The main alternative position is essentially TopCoder's existing practices requiring narrowly-defined public APIs and encapsulating everything else as private class members / package-protected classes. Among the advantages espoused for this "Planned Interface" position are smaller, easier APIs, protection from bugs introduced by inappropriate overrides in subclasses, and firmer, more specific behavioral guarantees provided by our components.
Also, as a bit of a tangent, we brought up the question of how much emphasis should be placed on promoting design for reuse by sub-classing existing component classes and leveraging polymorphism. This factors into the discussion based on the proposition that the Open Interface approach would make it easier to employ polymorphism as a mode of reuse.

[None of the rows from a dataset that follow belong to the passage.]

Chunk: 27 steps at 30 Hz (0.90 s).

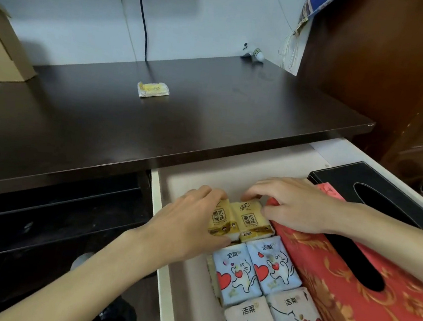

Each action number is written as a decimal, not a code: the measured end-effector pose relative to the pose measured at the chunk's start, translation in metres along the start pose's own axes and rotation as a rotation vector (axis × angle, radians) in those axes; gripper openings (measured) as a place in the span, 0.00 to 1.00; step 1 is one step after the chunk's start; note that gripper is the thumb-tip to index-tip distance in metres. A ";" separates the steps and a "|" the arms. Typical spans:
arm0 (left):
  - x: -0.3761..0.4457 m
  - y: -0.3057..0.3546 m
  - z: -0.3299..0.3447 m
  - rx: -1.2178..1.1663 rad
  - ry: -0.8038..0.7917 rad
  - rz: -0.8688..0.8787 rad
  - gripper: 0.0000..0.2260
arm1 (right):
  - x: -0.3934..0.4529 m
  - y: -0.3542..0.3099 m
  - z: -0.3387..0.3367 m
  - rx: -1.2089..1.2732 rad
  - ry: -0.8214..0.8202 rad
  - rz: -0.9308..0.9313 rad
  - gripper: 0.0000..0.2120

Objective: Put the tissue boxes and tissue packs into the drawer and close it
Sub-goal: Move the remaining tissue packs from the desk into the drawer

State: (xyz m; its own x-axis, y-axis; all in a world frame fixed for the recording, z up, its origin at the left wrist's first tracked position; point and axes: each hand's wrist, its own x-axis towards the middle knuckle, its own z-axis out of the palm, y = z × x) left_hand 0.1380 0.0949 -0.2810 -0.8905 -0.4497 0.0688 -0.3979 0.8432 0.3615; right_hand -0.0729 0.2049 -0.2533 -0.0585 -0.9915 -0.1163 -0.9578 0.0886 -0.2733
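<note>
fingers: left hand [193, 219] and right hand [295, 204] curled over two yellow tissue packs [240, 220], pinching their outer sides | place: packs in open drawer [159, 202], beside red tissue box [344, 281] | handling: likely light, soft, slick film; best pinched across the short sides | pending: one yellow pack [153, 89] on desk [209, 123]

body: two bare forearms in view, no sleeves showing up to the frame edge | left hand [193, 221]: bare; no ring, no watch, no glove; short nails | right hand [297, 204]: bare; no ring, no wristband; short plain nails | markings: nothing I can make out on either arm
</note>
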 end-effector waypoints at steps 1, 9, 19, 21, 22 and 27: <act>0.000 0.000 0.001 -0.003 0.000 0.002 0.30 | -0.001 -0.001 0.001 -0.004 0.004 -0.001 0.20; 0.003 -0.010 -0.011 -0.035 0.020 -0.038 0.26 | -0.001 0.002 0.006 -0.006 0.071 0.014 0.18; 0.003 -0.002 -0.009 0.046 -0.048 -0.062 0.13 | -0.002 -0.001 0.006 -0.033 0.072 0.019 0.15; 0.002 -0.001 -0.009 0.059 -0.052 -0.065 0.13 | -0.002 -0.002 0.005 -0.027 0.067 0.015 0.15; 0.002 0.000 -0.009 0.071 -0.053 -0.066 0.13 | -0.002 -0.002 0.004 -0.010 0.073 0.010 0.15; 0.003 -0.003 -0.023 0.103 -0.004 -0.072 0.18 | 0.012 -0.011 -0.013 0.303 0.292 -0.029 0.13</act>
State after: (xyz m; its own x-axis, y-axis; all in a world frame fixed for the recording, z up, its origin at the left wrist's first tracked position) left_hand 0.1415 0.0845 -0.2600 -0.8595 -0.5094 0.0424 -0.4814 0.8345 0.2680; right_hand -0.0672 0.1907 -0.2394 -0.1513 -0.9756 0.1591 -0.8370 0.0408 -0.5457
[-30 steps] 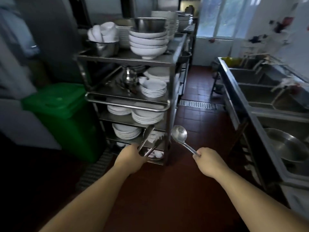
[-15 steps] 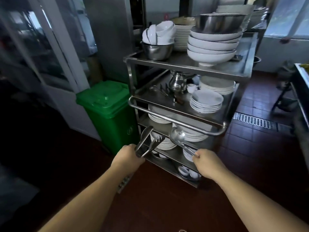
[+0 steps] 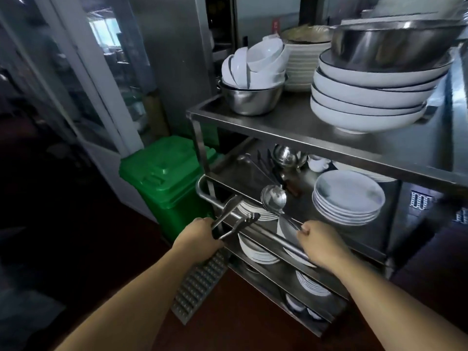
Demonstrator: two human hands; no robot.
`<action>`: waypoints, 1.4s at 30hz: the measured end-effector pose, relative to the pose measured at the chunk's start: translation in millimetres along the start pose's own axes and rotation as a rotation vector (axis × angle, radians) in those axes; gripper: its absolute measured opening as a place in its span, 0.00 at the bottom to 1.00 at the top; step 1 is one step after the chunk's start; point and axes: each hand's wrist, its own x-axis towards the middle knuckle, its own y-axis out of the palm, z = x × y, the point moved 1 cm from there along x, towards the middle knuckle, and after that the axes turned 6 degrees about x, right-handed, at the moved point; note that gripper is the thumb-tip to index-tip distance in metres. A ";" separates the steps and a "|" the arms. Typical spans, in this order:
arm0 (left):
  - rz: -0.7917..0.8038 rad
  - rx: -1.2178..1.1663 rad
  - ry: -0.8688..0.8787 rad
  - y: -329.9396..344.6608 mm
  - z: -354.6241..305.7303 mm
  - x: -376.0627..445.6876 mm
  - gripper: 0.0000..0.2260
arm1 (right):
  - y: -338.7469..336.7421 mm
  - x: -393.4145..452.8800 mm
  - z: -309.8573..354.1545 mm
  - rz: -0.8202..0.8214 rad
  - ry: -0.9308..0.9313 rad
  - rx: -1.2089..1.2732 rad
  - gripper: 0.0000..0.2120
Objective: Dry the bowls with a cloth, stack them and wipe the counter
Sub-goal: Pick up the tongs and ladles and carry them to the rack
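My left hand [image 3: 198, 239] grips metal tongs [image 3: 234, 216] whose tips point up and right over the cart's handle bar [image 3: 263, 235]. My right hand [image 3: 320, 240] holds a steel ladle [image 3: 274, 198] by its handle, its bowl raised over the second shelf. On the steel cart's top shelf [image 3: 291, 125] stands a stack of large white bowls [image 3: 372, 100] with a steel bowl [image 3: 390, 44] on top. To their left, small white bowls [image 3: 255, 64] are piled in a steel basin [image 3: 250, 98]. No cloth is in view.
A stack of white plates [image 3: 348, 198], a steel kettle [image 3: 285, 154] and loose utensils lie on the second shelf. More plates fill the lower shelves. A green bin [image 3: 168, 183] stands left of the cart, a floor drain grate [image 3: 200, 282] below my left hand.
I have come closer to the cart and the view has turned left. Both hands, with tongs and ladle in them, now reach over the handle bar toward the second shelf.
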 end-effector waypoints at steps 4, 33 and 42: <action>0.034 0.054 0.126 -5.6 -10.1 81.7 0.12 | 8.4 47.9 -3.0 -0.012 0.043 0.005 0.19; 0.277 0.345 0.864 -12.0 -27.0 393.9 0.25 | 23.2 131.4 38.6 -0.112 0.365 0.002 0.06; 0.264 0.283 0.808 -10.8 -19.9 394.2 0.31 | 27.7 156.1 43.7 0.012 0.294 -0.141 0.09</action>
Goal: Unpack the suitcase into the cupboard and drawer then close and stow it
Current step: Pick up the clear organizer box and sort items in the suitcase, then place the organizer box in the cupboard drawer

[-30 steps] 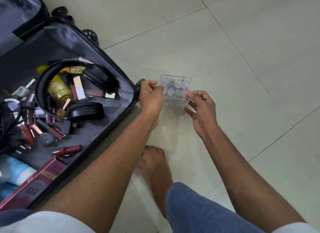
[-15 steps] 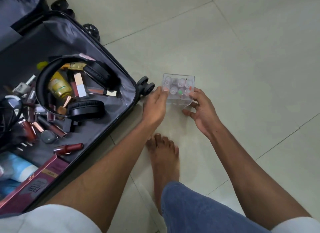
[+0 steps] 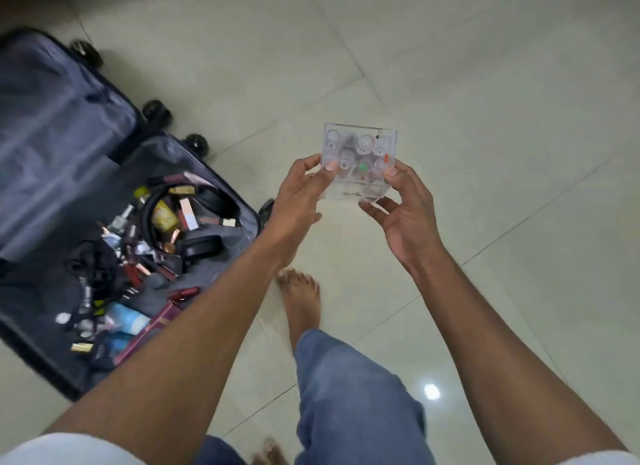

So that's where you come in. What do you think? If there are better coding practices or development processes that we can implement, then we want to identify them. This is not a poll, however, nor do we expect a consensus to form (though we're willing to be surprised!). We do hope to foster a discussion that explores the topic, and we will pay careful attention to how we can improve TopCoder based on the results.
Dr. Martin Griss, Associate Dean and Professor at Carnegie-Mellon West
Dr. Martin Griss is Associate Dean and a Professor of the Practice at Carnegie-Mellon West. He teaches a software metrics course and leads research in reuse engineering and context-aware software agent systems. He spent two decades as Principal Laboratory Scientist at Hewlett-Packard and as Director of HP's 70 person Software Technology Laboratory. He is a leading authority on software reuse, widely known as HP's "Reuse Rabbi" where he led HP's corporate reuse program, and is co-author of a popular book "Software Reuse: Architecture, Process and Organization for Business Success." At HP Labs he led work on software agents, software tools and process, application managment, UML standards, and component-based software engineering. He served on the ACM SIGSOFT Executive committee, on the ACM/IEEE "Software Engineering as Profession" taskforce, and numerous program, workshop and tutorial committees. He has lectured widely, and has published over 60 articles, book chapters and tutorials on software engineering, component-based development, software reuse and software agents. He earned his B.Sc in Math/Physics from the Technion and a Ph.D. in Physics from the University of Illinois.
Dave Messinger, TopCoder Chief Architect
David Messinger is responsible for managing TopCoder's best-in-class component development. He joined the company in January, 2003 after working as a consultant for seven years. Since then he has been instrumental in developing TopCoder's software development culture and offerings. At TopCoder, Messinger has been involved from the ground floor, serving throughout the organization at one time or another as a Project Manager, Architect, and Component Manager. Currently, Messinger serves as Chief Architect focused on developing TopCoder's industry leading best practices for component-based architecture and development.
Previously he served in various capacities at Tallan and Amentra, both custom software development and consulting companies. At both of these companies, Messinger served as a project manager and architect for companies such as Priceline.com, Kinkos.com, Merck Pharmaceuticals and Pinnacle West. While working as a consultant, Messinger had the opportunity to move across the technology and enterprise spaces of these organizations, gathering a deep insight into enterprise technology including .NET and Java handheld, web and thick client applications.